EXERCISE: Given the records below, would you repeat exactly the lines that begin at the one containing "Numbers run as" and end at the one containing "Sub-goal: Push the", inclusive?
-- MATERIAL FOR THIS EXERCISE follows --
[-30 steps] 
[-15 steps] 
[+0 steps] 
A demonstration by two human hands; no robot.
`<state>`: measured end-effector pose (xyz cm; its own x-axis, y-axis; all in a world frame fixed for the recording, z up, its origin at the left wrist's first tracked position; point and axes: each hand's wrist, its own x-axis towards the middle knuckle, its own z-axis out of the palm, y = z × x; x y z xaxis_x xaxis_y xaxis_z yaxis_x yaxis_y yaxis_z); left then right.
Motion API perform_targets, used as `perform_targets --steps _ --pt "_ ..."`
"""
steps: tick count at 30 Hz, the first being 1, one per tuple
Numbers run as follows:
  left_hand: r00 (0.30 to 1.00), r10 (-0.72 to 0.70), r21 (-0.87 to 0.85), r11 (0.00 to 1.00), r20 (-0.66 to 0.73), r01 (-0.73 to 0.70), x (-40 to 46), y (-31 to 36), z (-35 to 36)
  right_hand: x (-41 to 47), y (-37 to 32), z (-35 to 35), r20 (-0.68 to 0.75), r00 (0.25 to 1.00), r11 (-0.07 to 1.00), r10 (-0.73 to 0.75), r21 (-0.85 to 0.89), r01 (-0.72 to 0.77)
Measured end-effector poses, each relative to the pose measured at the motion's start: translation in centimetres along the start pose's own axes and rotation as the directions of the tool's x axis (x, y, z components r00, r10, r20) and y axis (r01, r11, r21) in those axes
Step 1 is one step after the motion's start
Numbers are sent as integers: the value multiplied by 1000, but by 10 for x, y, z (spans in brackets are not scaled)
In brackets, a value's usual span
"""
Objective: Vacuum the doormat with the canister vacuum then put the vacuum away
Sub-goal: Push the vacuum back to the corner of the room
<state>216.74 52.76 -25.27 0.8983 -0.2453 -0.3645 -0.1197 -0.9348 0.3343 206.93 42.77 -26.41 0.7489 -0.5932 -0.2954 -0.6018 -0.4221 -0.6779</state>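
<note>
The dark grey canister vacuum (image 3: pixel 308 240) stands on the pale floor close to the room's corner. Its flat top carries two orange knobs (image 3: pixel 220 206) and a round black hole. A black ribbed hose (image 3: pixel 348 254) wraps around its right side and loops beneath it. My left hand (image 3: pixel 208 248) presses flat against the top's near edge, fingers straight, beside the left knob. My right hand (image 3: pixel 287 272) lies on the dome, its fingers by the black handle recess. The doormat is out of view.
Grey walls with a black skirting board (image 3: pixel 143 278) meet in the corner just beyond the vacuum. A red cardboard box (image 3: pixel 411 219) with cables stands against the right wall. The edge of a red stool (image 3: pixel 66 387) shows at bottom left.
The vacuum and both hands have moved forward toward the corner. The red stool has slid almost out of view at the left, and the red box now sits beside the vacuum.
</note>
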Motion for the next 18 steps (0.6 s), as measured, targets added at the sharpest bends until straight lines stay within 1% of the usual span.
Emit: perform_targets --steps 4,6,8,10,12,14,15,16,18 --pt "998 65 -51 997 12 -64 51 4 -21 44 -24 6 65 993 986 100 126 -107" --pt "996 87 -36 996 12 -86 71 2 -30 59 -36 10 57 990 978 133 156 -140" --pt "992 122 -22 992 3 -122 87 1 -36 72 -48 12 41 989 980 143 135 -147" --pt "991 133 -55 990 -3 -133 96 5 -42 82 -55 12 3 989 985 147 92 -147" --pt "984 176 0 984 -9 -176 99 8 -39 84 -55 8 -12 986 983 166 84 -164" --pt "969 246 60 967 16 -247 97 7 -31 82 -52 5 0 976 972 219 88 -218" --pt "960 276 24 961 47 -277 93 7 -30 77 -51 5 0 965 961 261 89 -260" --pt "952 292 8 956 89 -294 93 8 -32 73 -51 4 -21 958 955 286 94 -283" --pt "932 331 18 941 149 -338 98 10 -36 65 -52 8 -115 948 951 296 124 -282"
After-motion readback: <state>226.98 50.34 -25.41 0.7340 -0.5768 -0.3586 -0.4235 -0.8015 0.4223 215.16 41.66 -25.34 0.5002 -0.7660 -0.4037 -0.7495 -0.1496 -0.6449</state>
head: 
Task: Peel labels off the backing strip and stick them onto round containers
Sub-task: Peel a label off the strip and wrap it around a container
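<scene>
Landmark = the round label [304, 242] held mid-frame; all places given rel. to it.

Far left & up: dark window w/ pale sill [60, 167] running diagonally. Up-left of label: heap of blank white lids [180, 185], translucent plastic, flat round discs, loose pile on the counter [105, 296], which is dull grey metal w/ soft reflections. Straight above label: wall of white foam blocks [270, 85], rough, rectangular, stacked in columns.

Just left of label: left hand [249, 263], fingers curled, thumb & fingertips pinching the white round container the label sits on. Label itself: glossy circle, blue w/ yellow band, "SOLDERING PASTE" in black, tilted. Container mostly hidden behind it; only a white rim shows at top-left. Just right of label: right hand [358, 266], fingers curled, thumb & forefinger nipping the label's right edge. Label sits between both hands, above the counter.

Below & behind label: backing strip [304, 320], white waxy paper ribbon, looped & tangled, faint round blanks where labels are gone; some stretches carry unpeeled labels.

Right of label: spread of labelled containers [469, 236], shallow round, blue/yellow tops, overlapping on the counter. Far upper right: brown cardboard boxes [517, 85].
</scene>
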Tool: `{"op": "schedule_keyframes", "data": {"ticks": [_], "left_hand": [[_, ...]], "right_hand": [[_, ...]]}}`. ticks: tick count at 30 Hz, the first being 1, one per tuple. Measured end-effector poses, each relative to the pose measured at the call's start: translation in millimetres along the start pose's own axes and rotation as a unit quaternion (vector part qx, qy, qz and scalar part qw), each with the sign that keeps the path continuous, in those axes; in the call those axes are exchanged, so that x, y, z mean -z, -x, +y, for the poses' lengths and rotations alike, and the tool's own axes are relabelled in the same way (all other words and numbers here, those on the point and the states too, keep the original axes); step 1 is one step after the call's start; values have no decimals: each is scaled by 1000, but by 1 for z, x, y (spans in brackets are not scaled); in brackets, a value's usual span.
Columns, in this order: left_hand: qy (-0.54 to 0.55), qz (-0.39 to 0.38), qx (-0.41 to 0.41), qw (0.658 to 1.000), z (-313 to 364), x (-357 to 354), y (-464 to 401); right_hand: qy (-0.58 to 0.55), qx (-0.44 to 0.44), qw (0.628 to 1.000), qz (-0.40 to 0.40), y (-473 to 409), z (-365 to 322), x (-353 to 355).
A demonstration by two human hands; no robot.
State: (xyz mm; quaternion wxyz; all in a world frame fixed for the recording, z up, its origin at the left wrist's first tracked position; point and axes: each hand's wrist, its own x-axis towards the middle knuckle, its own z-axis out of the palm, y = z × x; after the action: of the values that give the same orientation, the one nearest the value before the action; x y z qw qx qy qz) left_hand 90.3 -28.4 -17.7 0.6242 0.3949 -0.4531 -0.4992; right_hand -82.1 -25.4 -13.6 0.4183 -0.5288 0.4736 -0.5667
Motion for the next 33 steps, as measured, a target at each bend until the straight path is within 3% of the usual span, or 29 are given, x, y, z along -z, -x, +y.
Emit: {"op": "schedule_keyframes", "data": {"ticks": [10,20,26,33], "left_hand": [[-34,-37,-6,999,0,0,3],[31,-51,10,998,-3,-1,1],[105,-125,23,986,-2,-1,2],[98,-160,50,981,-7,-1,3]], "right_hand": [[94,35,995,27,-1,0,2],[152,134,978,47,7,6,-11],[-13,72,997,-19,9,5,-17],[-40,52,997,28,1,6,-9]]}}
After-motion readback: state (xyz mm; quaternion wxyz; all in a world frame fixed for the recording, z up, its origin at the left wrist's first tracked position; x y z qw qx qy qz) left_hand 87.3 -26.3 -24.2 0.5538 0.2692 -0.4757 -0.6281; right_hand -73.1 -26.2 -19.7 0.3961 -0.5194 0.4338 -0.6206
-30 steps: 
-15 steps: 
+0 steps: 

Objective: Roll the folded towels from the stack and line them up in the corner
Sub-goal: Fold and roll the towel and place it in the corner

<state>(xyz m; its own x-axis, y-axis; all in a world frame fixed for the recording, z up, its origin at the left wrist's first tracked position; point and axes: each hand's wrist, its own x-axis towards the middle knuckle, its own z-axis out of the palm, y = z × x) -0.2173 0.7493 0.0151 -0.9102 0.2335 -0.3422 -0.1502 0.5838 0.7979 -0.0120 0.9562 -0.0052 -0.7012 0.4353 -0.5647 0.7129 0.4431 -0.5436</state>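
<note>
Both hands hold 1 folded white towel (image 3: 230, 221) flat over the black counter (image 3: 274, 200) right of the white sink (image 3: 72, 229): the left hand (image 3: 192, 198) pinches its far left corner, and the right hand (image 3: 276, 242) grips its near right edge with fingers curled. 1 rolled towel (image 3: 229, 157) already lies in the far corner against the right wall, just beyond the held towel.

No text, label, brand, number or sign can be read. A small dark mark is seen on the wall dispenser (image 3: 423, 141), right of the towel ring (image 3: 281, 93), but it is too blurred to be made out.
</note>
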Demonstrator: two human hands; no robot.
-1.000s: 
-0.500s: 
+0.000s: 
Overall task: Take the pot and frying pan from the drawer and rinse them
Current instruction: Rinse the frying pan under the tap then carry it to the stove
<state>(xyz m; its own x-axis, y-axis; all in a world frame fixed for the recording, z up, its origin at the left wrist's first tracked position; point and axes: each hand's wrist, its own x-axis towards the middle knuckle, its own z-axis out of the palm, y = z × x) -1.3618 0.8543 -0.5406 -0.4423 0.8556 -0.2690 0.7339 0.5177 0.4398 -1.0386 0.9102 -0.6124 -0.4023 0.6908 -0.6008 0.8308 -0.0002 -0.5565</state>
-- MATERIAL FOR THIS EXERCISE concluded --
RESPONSE AREA:
Numbers run as follows:
  left_hand: r00 (0.30 to 1.00), r10 (-0.72 to 0.70), r21 (-0.87 to 0.85), r11 (0.00 to 1.00), r20 (-0.66 to 0.73), r01 (-0.73 to 0.70), x (-40 to 46), y (-31 to 36), z (-35 to 36)
  right_hand: x (-41 to 47), y (-37 to 32), z (-35 to 35), r20 (-0.68 to 0.75), r00 (0.25 to 1.00), r11 (-0.07 to 1.00), r10 (-0.73 to 0.75), r21 (-0.85 to 0.89), r01 (-0.72 to 0.77)
Measured end-effector poses, each relative to the pose measured at the motion's start: translation in centimetres along the start pose's own axes and rotation as the directions of the tool's x axis (x, y, z components r00, r10, r20) and y axis (r01, r11, r21) in those axes
Step 1 is one step after the motion's start
Numbers are sent as integers: the value multiplied by 1000, but by 10 for x, y, z (spans in brackets are not scaled)
In brackets, a value's usual span
"""
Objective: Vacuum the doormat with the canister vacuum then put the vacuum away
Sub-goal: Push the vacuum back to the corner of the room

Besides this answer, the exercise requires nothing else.